§ **Exercise objective**
Give back the full set of entries exactly, keeping each line intact.

───── The data ─────

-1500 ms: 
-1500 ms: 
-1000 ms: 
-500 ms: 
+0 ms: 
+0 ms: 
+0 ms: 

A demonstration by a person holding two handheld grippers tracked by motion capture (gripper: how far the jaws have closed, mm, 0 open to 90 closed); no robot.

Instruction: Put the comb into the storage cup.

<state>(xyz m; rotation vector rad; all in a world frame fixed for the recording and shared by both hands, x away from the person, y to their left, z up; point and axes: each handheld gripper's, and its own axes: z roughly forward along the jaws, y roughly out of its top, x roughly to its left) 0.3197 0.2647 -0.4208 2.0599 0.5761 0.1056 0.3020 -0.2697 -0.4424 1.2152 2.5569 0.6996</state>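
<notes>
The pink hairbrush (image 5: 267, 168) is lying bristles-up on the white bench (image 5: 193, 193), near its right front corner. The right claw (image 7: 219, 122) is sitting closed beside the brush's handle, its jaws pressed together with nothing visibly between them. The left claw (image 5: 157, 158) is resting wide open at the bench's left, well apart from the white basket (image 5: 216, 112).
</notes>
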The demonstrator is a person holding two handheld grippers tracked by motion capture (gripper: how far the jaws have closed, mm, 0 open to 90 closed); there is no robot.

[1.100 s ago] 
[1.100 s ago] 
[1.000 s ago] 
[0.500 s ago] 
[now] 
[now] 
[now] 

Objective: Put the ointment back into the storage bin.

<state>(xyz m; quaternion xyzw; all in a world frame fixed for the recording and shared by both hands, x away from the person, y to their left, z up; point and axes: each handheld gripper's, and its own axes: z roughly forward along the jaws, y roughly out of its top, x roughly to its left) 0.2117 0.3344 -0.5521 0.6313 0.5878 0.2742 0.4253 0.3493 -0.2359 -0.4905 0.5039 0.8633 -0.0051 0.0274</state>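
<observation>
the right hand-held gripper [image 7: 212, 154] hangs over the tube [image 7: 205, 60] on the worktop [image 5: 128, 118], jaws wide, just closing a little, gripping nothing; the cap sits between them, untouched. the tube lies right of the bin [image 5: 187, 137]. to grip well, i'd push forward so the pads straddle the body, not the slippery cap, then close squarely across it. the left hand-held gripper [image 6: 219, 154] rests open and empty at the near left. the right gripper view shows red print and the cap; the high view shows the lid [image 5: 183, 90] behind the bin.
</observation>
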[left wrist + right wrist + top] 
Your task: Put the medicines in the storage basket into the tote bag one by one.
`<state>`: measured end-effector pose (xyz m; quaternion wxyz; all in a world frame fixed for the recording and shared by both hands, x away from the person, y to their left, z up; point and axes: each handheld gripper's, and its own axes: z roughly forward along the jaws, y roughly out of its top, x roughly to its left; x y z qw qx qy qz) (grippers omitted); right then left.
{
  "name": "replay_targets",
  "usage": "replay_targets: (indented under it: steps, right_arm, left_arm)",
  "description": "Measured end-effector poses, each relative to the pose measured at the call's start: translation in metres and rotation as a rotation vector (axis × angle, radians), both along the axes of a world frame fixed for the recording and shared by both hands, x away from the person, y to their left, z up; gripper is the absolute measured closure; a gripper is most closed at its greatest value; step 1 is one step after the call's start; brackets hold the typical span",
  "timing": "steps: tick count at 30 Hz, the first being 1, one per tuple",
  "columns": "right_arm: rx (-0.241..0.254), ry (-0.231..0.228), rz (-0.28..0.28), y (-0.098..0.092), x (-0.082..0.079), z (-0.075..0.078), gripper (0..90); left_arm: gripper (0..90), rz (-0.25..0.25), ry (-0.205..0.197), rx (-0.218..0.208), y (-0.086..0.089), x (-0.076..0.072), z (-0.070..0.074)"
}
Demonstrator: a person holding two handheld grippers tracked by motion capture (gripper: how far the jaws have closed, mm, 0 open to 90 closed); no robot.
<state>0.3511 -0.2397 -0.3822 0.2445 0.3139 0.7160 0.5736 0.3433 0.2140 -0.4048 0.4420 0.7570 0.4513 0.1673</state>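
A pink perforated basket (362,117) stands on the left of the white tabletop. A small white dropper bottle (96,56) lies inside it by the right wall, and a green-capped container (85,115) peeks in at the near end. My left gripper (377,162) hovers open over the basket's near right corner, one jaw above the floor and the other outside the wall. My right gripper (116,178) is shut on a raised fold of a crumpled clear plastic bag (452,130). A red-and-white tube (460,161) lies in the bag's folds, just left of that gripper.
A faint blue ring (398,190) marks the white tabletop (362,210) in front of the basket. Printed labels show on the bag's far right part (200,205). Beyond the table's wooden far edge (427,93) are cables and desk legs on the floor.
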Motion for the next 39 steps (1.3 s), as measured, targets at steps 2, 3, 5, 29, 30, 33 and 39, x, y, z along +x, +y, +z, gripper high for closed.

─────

§ **Written response**
-1500 ms: 
-1500 ms: 
-1000 ms: 
-500 ms: 
+0 ms: 
+0 ms: 
+0 ms: 

A demonstration by a person holding two handheld grippers tracked by motion capture (gripper: how far the jaws have closed, mm, 0 open to 90 closed); no robot.

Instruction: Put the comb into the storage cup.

<state>(xyz m; rotation vector rad; all in a world frame fixed for the recording and shared by both hands, x away from the person, y to their left, z up; point and axes: each handheld gripper's, and its own axes: z roughly forward along the jaws, y roughly out of its top, x roughly to its left) 0.3197 0.2647 -0.4208 2.0599 0.5761 0.1056 0.3020 -0.2697 -0.4424 1.2152 2.5569 0.6996</state>
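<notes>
The pink hairbrush (image 5: 267, 168) is lying bristles-up on the white bench (image 5: 193, 193), near its right front corner. The right claw (image 7: 219, 122) is sitting closed beside the brush's handle, its jaws pressed together with nothing visibly between them. The left claw (image 5: 157, 158) is resting wide open at the bench's left, well apart from the white basket (image 5: 216, 112).
</notes>
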The demonstrator is a person holding two handheld grippers tracked by motion capture (gripper: how far the jaws have closed, mm, 0 open to 90 closed); there is no robot.

[1.100 s ago] 
[1.100 s ago] 
[1.000 s ago] 
[0.500 s ago] 
[now] 
[now] 
[now] 

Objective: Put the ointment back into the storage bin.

<state>(xyz m; quaternion xyzw; all in a world frame fixed for the recording and shared by both hands, x away from the person, y to their left, z up; point and axes: each handheld gripper's, and its own axes: z roughly forward along the jaws, y roughly out of its top, x roughly to its left) 0.2117 0.3344 -0.5521 0.6313 0.5878 0.2742 0.4253 0.3493 -0.2359 -0.4905 0.5039 0.8633 -0.0051 0.0274</state>
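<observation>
the right hand-held gripper [image 7: 212, 154] hangs over the tube [image 7: 205, 60] on the worktop [image 5: 128, 118], jaws wide, just closing a little, gripping nothing; the cap sits between them, untouched. the tube lies right of the bin [image 5: 187, 137]. to grip well, i'd push forward so the pads straddle the body, not the slippery cap, then close squarely across it. the left hand-held gripper [image 6: 219, 154] rests open and empty at the near left. the right gripper view shows red print and the cap; the high view shows the lid [image 5: 183, 90] behind the bin.
</observation>
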[left wrist + right wrist + top] 
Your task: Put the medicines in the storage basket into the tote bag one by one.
`<state>`: measured end-effector pose (xyz m; quaternion wxyz; all in a world frame fixed for the recording and shared by both hands, x away from the person, y to their left, z up; point and axes: each handheld gripper's, and its own axes: z roughly forward along the jaws, y roughly out of its top, x roughly to its left; x y z qw qx qy qz) (grippers omitted); right then left.
{
  "name": "replay_targets",
  "usage": "replay_targets: (indented under it: steps, right_arm, left_arm)",
  "description": "Measured end-effector poses, each relative to the pose measured at the call's start: translation in metres and rotation as a rotation vector (axis × angle, radians), both along the axes of a world frame fixed for the recording and shared by both hands, x away from the person, y to their left, z up; gripper is the absolute measured closure; a gripper is most closed at its greatest value; step 1 is one step after the call's start; brackets hold the typical span",
  "timing": "steps: tick count at 30 Hz, the first being 1, one per tuple",
  "columns": "right_arm: rx (-0.241..0.254), ry (-0.231..0.228), rz (-0.28..0.28), y (-0.098..0.092), x (-0.082..0.079), z (-0.075..0.078), gripper (0..90); left_arm: gripper (0..90), rz (-0.25..0.25), ry (-0.205..0.197), rx (-0.218..0.208), y (-0.086..0.089), x (-0.076..0.072), z (-0.070..0.074)"
}
Demonstrator: a person holding two handheld grippers tracked by motion capture (gripper: how far the jaws have closed, mm, 0 open to 90 closed); no robot.
<state>0.3511 -0.2397 -0.3822 0.2445 0.3139 0.7160 0.5736 0.3433 0.2140 -0.4048 0.4420 0.7570 0.4513 0.1673</state>
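A pink perforated basket (362,117) stands on the left of the white tabletop. A small white dropper bottle (96,56) lies inside it by the right wall, and a green-capped container (85,115) peeks in at the near end. My left gripper (377,162) hovers open over the basket's near right corner, one jaw above the floor and the other outside the wall. My right gripper (116,178) is shut on a raised fold of a crumpled clear plastic bag (452,130). A red-and-white tube (460,161) lies in the bag's folds, just left of that gripper.
A faint blue ring (398,190) marks the white tabletop (362,210) in front of the basket. Printed labels show on the bag's far right part (200,205). Beyond the table's wooden far edge (427,93) are cables and desk legs on the floor.
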Motion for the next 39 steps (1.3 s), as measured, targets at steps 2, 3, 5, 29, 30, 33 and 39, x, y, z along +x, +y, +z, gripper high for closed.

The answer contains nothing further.